● **What you should do**
In the listing below, the lines from the first through the one with "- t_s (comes" are to be copied word for word.

● **Source material**
________________

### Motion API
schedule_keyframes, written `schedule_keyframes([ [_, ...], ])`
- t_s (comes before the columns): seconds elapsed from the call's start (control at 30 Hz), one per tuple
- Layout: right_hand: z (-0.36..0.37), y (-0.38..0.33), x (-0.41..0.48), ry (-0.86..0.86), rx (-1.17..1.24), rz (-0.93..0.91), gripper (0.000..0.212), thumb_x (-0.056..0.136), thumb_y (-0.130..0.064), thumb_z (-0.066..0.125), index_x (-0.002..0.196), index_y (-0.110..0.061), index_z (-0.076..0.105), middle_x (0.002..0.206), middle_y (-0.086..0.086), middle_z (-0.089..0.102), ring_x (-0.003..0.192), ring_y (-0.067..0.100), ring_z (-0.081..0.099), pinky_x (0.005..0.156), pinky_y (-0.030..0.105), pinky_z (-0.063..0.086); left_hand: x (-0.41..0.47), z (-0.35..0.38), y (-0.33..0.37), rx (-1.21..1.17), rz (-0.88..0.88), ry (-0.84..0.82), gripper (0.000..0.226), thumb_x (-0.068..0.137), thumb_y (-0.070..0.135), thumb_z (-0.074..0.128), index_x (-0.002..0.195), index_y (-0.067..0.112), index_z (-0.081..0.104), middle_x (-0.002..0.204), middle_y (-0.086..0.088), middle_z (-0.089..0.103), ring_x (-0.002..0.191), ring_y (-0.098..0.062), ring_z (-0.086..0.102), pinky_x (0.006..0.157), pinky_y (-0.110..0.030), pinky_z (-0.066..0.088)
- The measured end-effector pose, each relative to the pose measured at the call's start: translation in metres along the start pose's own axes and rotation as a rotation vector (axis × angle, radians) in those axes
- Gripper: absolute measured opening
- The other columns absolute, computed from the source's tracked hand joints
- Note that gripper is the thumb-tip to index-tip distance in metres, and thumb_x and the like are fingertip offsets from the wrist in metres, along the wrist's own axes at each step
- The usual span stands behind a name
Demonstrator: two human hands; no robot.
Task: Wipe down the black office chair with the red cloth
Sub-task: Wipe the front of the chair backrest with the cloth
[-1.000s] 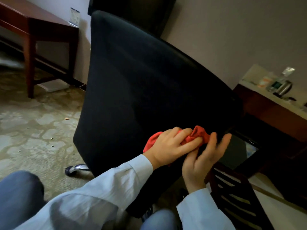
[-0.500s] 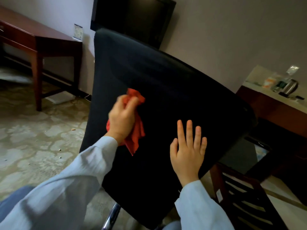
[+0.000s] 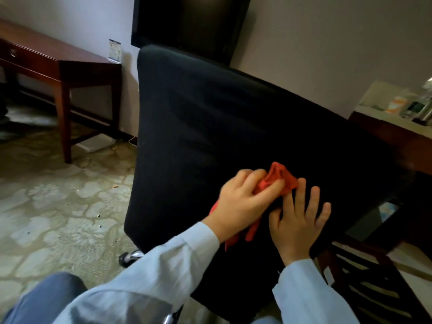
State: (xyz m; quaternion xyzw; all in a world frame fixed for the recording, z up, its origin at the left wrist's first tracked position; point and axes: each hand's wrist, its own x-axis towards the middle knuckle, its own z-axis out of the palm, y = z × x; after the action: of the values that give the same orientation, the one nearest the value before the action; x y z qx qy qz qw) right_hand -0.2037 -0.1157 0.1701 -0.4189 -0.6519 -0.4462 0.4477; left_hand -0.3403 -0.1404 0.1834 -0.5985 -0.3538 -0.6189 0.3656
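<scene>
Red cloth [image 3: 281,175] — left hand [image 3: 243,202] (chair [image 3: 210,113] back)

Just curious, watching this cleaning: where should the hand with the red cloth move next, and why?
Probably slide the left hand and its cloth up across the chair back: they sit low, close beside the flat right hand, with much black surface above.

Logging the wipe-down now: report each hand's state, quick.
Left hand: grips the crumpled red cloth against the black fabric office chair.
Right hand: holds nothing, fingers straight and spread, flat on the chair.
</scene>
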Motion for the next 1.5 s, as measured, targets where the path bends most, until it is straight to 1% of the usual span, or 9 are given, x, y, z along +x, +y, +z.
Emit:
schedule_keyframes([
  [0.2, 0.004, 0.026, -0.003, 0.019, 0.023, -0.008, 0.036, 0.098, -0.033, 0.027, 0.123, -0.019, 0.048, 0.138, 0.006, 0.037, 0.144, 0.018, 0.009, 0.116, 0.037, 0.002, -0.004, 0.031, 0.007, 0.137, 0.121, 0.028, 0.026, 0.085, 0.019, 0.061, 0.109, 0.025, 0.053, 0.107, -0.005, 0.043, 0.091, -0.022, 0.046, 0.080, -0.033, 0.040],
  [0.37, 0.011, 0.046, -0.007, 0.040, 0.005, -0.019, 0.054, 0.095, -0.033, 0.031, 0.148, -0.034, 0.018, 0.139, 0.004, 0.037, 0.143, 0.016, 0.011, 0.117, 0.036, 0.003, 0.000, 0.028, -0.008, 0.188, 0.153, -0.023, 0.029, 0.082, 0.020, 0.061, 0.108, 0.027, 0.050, 0.109, -0.004, 0.038, 0.095, -0.020, 0.042, 0.086, -0.033, 0.039],
  [0.57, 0.014, 0.061, -0.009, 0.042, 0.052, -0.029, 0.057, 0.094, -0.034, 0.037, 0.148, -0.036, 0.017, 0.138, 0.003, 0.038, 0.143, 0.013, 0.010, 0.116, 0.033, 0.007, -0.001, 0.009, -0.042, 0.198, 0.040, -0.047, 0.024, 0.082, 0.022, 0.057, 0.105, 0.026, 0.050, 0.108, -0.005, 0.037, 0.095, -0.025, 0.042, 0.084, -0.036, 0.037],
  [0.8, 0.009, 0.049, -0.004, 0.037, 0.138, 0.002, 0.059, 0.092, -0.031, 0.038, 0.147, -0.038, 0.018, 0.147, -0.003, 0.031, 0.142, 0.012, 0.014, 0.115, 0.034, 0.009, -0.002, -0.041, -0.118, 0.268, -0.376, -0.073, 0.023, 0.085, 0.020, 0.049, 0.108, 0.016, 0.047, 0.114, -0.015, 0.038, 0.103, -0.030, 0.036, 0.095, -0.040, 0.026],
  [0.9, 0.007, 0.041, -0.005, 0.031, 0.120, -0.028, 0.057, 0.094, -0.031, 0.036, 0.148, -0.036, 0.019, 0.157, -0.014, 0.007, 0.141, 0.014, 0.014, 0.114, 0.035, 0.010, 0.007, -0.062, -0.156, 0.253, -0.781, 0.012, 0.023, 0.087, 0.008, 0.046, 0.108, -0.001, 0.051, 0.114, -0.030, 0.044, 0.106, -0.041, 0.041, 0.096, -0.039, 0.025],
  [1.0, 0.005, 0.031, -0.007, 0.021, 0.107, -0.011, 0.060, 0.093, -0.028, 0.035, 0.148, -0.035, 0.015, 0.157, -0.014, 0.002, 0.145, 0.012, 0.003, 0.116, 0.038, 0.004, 0.026, -0.076, -0.176, 0.143, -1.110, 0.175, 0.028, 0.094, 0.010, 0.044, 0.114, -0.009, 0.047, 0.119, -0.031, 0.041, 0.112, -0.040, 0.044, 0.096, -0.034, 0.027],
  [1.13, 0.000, 0.018, -0.006, -0.013, 0.172, 0.049, 0.064, 0.089, -0.023, 0.036, 0.149, -0.035, 0.014, 0.158, -0.011, 0.005, 0.145, 0.013, -0.002, 0.117, 0.042, -0.003, 0.052, -0.063, -0.167, 0.079, -1.071, 0.267, 0.033, 0.093, 0.017, 0.045, 0.120, -0.001, 0.051, 0.120, -0.025, 0.046, 0.110, -0.036, 0.048, 0.096, -0.033, 0.031],
  [1.27, -0.005, 0.013, -0.002, -0.104, 0.255, 0.125, 0.055, 0.086, -0.021, 0.035, 0.140, -0.023, 0.032, 0.145, 0.007, 0.027, 0.145, 0.011, -0.008, 0.115, 0.040, -0.011, 0.068, -0.043, -0.139, 0.081, -1.195, 0.350, 0.034, 0.098, 0.024, 0.043, 0.128, 0.012, 0.050, 0.126, -0.017, 0.045, 0.110, -0.039, 0.050, 0.092, -0.039, 0.037],
  [1.5, -0.007, 0.018, -0.001, -0.238, 0.361, 0.167, 0.055, 0.085, -0.022, 0.034, 0.140, -0.016, 0.030, 0.149, 0.004, 0.021, 0.144, 0.017, -0.012, 0.113, 0.036, -0.018, 0.063, -0.017, -0.060, 0.019, -0.959, 0.280, 0.031, 0.094, 0.024, 0.045, 0.120, 0.012, 0.057, 0.116, -0.011, 0.055, 0.097, -0.029, 0.060, 0.077, -0.028, 0.042],
])
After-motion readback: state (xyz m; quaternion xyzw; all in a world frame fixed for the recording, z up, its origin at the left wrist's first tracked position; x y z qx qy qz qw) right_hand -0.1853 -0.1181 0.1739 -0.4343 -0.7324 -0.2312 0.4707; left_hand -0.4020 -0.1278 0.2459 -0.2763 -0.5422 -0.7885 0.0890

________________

● **Answer to the exercise**
### Motion API
schedule_keyframes, written `schedule_keyframes([ [_, ...], ])`
- t_s (comes before the columns): seconds elapsed from the call's start (control at 30 Hz), one per tuple

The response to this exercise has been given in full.